## PROMPT:
Only the stretch of the listing below that runs from the line with "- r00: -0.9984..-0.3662" through the line with "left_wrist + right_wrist" is to be printed, exactly and with both ends.
------------------------------------------------------------
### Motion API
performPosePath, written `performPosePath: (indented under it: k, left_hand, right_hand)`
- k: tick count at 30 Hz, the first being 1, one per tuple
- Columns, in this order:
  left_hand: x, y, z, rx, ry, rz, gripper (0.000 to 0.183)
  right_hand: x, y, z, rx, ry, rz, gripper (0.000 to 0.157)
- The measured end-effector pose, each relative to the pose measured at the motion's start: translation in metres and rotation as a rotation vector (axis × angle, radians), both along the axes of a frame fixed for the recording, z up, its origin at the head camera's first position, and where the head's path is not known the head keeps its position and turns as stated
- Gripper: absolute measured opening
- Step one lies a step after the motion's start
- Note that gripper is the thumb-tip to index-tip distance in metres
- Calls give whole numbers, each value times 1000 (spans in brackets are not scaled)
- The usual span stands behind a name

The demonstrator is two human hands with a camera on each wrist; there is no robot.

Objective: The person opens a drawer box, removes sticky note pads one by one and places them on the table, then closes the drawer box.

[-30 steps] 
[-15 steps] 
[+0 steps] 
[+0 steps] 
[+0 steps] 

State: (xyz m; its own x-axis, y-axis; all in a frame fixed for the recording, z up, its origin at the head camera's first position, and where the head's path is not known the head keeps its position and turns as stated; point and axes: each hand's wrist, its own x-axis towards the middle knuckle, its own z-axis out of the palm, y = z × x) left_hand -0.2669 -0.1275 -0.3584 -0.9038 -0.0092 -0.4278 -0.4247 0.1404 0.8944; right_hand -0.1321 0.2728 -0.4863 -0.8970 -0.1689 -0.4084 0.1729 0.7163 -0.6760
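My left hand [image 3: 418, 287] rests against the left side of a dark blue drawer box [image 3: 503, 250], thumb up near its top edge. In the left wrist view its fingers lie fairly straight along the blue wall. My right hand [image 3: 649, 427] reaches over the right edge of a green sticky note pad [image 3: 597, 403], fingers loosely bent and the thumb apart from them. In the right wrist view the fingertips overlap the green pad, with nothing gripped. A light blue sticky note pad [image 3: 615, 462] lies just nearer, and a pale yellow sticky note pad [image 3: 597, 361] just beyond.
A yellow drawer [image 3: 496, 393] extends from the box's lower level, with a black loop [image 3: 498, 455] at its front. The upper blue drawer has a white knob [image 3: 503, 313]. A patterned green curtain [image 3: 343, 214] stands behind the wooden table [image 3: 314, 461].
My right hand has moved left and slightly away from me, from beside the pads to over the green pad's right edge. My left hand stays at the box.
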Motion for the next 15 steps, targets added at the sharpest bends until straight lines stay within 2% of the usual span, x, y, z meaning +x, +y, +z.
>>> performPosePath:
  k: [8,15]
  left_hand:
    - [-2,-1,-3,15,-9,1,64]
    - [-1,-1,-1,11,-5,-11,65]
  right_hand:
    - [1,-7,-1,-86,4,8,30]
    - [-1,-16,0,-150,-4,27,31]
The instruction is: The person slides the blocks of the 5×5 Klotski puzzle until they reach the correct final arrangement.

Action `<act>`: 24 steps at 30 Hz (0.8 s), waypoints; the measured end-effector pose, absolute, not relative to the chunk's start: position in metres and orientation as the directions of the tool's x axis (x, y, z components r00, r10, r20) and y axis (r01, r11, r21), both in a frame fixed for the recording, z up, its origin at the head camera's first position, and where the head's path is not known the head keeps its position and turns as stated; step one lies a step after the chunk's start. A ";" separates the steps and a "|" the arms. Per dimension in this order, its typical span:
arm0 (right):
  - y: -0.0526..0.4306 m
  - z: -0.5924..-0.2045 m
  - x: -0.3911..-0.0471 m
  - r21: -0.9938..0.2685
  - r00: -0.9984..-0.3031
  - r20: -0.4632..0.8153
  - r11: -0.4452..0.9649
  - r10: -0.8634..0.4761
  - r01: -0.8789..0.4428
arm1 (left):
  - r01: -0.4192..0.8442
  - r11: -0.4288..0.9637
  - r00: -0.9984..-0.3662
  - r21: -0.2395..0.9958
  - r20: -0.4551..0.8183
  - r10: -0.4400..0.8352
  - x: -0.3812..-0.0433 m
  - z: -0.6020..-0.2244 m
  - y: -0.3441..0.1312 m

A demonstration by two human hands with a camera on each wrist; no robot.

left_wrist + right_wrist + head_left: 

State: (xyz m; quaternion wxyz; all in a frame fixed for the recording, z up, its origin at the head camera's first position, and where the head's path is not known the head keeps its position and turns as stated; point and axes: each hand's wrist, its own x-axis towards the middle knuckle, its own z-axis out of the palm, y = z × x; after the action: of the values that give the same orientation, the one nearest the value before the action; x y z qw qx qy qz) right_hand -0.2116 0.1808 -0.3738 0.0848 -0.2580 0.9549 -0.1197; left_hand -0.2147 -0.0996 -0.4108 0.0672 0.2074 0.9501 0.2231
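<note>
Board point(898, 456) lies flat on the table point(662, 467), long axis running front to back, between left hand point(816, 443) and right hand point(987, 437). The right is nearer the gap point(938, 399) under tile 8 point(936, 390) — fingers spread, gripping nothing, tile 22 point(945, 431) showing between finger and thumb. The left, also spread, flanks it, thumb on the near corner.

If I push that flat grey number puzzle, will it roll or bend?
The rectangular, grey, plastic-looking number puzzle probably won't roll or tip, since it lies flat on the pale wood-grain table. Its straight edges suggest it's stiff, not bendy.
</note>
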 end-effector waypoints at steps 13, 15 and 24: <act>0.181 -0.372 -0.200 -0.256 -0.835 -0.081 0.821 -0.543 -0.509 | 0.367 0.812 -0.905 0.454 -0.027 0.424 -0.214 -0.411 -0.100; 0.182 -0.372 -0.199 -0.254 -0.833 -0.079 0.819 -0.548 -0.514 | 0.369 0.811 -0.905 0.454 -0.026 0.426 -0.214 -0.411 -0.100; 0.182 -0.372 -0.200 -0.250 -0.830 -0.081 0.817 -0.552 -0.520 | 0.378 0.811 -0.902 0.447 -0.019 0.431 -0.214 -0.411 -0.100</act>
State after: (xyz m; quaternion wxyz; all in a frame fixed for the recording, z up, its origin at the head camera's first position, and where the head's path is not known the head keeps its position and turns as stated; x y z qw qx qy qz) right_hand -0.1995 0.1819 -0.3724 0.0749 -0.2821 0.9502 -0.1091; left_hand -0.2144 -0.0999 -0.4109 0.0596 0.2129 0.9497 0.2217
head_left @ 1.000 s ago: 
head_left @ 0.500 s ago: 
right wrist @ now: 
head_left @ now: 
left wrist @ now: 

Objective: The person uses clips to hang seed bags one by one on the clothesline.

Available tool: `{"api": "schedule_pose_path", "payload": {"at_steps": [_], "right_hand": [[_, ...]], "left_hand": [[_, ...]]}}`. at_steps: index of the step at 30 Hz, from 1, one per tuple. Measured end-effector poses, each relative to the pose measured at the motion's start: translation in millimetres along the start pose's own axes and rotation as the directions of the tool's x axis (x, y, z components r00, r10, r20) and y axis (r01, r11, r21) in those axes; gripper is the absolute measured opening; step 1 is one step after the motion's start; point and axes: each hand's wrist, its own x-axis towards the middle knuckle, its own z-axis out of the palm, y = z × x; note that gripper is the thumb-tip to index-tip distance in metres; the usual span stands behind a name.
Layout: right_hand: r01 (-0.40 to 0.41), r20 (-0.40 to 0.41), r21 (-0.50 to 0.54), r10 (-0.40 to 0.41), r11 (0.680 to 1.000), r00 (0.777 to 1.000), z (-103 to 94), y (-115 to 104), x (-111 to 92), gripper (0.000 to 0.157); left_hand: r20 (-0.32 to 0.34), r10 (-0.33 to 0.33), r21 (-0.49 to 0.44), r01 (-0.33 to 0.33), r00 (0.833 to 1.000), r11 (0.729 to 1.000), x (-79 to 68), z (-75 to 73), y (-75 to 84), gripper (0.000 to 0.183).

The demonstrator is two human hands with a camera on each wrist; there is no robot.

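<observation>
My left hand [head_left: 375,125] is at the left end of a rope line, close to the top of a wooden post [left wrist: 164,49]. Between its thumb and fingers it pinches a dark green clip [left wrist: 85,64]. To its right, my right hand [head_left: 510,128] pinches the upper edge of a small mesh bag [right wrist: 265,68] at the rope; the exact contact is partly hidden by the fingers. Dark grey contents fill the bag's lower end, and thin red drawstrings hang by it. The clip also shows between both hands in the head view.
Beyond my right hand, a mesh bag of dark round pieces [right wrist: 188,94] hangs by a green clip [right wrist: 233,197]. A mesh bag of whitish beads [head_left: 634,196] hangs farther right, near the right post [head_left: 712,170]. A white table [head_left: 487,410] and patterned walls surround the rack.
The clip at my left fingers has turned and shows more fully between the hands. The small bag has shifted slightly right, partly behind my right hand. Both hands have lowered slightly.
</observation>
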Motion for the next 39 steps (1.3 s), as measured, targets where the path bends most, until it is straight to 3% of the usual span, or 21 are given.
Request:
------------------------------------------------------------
## WRITTEN SOLUTION:
  - r00: -0.9984..-0.3662
  - r21: -0.2395..0.9958
  - r20: -0.4551..0.8183
  - r10: -0.4400..0.8352
  - x: -0.3812..-0.0433 m
  - z: -0.6020..-0.2244 m
  - y: -0.3441..0.1312 m

A demonstration by two human hands with a camera on each wrist; no robot.

left_wrist + right_wrist + head_left: 

Nothing remains to be added to the output.